Letter to Karl Marx, March 27, 1870


ENGELS TO MARX

IN LONDON

Manchester, 27 March[1] 1870

Dear Moor,

If you did not understand my few lines of the day before yesterday, then the enclosure must have been missing. You wrote on the 24th that you would take steps as soon as you had in your hands completely striking certain proof that our letters had been opened. The envelope of this letter was the most striking proof: the sealing-wax had been loosened with a hot iron and afterwards spread just as sloppily back on the envelope, so that every trace of the imprint was blotted out, and the unfastened flaps were not even properly covered again. So I immediately sent you this envelope, wishing thus to put you in a position to take immediate steps. If it was not enclosed, it had been taken out. But if it was in the same state in which you dispatched it, then you obviously need not put any sealing-wax on the letters, and might just as well send them completely open. Since this case interests me, please tell me how things stand.

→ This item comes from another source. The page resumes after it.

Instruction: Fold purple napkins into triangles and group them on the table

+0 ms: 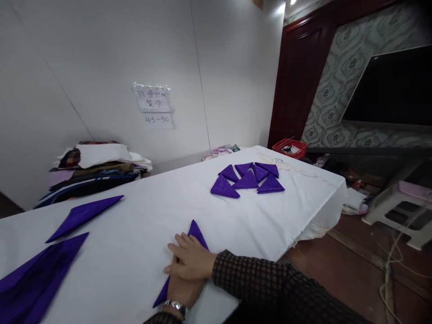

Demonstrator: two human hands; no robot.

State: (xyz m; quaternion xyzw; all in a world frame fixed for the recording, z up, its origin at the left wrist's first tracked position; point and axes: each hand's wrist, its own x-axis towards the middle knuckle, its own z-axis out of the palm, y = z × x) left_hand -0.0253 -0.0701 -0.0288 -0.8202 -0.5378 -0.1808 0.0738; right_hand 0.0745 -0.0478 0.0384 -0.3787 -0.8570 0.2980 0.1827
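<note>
Reading "45-50" under handwritten characters on the wall sign, I see my right hand spread flat, fingers released, over my left hand, whose fingers I cannot tell, both pressing the glossy purple napkin, folded to a point, at the near edge of the white table.

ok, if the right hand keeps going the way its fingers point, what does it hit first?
The right hand crosses bare tablecloth, then probably meets the long purple cloth at left; the exact line is unclear.
</note>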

Luckily, I have money at home, and I send you enclosed £5, S/7, 29,808, Manchester, 16 January 1869, BANK OF ENGLAND NOTE. Unfortunately, because of Sunday I cannot register the letter; the rogues who open our letters are equally capable of stealing the money. I wanted to get the rest yesterday, but the bank closes so early on Saturday that I wouldn't have got into town in time. I'll get it tomorrow.

I don't remember seeing the Queen's Messenger with Clanricarde's biography.[2] As far as I know, I sent back to you all the Queen's Messengers, etc., which you did not take with you personally, in the parcel with the Cloches and Lanternes; but I'll take another look.

Mr Philipp von Roesgen von Floss has also spread himself in the Werker several times; the really Dutch, precise handwriting suggests a come-down notary's clerk. Caution is suggested before he be granted the personeel diploma as lid[3] of the Internationale.

If your friend Collet only knew that you also have now become a bona fide and frank RUSSIAN AGENT.[4] But it's really quite nice of the fellows, who certainly seem to be a different sort of Russians from those we have previously encountered. They can be left with their project of playing patron to the other Slavs until a firm footing has been gained in Austria and Hungary, and then this will cease of itself. They also have a good picture of the Servian Omladina; it is a sort of student society with tendencies about as clear as those of the old Burschenschaft.[5]

The explanation about Bakunin very good.[6] Thus he is also rendered harmless, since the Russian paymasters will not permit him to go further than Herzen.

You must be having worse weather than us; here it's fairly cold, and the wind veers between northwest and east, but otherwise it's mostly fine, and I can take a decent walk every day. But 8 days ago, when it was once warm, I got a frightful grippe, which I drove out with 3 days of linseed tea.

I shall send you back the Dutch and Russian letters with the second post, so you'll get them tomorrow afternoon.

I have been looking through our correspondence of last year, and have discovered that roughly from July-August onwards your letters first individually, and later all without exception, show more or less clear signs of MANIPULATION. The one I received this morning was, if it had been opened, at least decently closed. Best greetings.[7]

Your

F. E.

  1. In the original: 29 March.
  2. See this volume, p. 466.
  3. member
  4. See this volume, pp. 462-63, 464-65.
  5. Omladina (i.e., the Association of Serb Youth), a political organisation of Serb liberal bourgeoisie which existed in 1866-72 in the town of Novi Sad which used to belong to Austria-Hungary. Its stated goal was promotion of culture and education, but it really campaigned for political unification of all Serb territories. The democratic wing headed by S. Markovic opposed the liberal trend prevailing in the Omladina, which tended to ignore the class aspect of this issue. The organisation was disbanded because of internal strife. Burschenschaften—German student organisations which at the time of the liberation war against Napoleonic France championed Germany's unification. Alongside with progressive ideas, the Burschenschaften advocated nationalism.
  6. Ibid., pp. 462-63.
  7. I would ask you to greet Madame la comtesse from me, and thank her for the friendly lines she wrote me. She has not the slightest reason to regret preferring Latin to French. This not only displays a classical and highly-developed taste, but also explains why Madame is never non-plussed.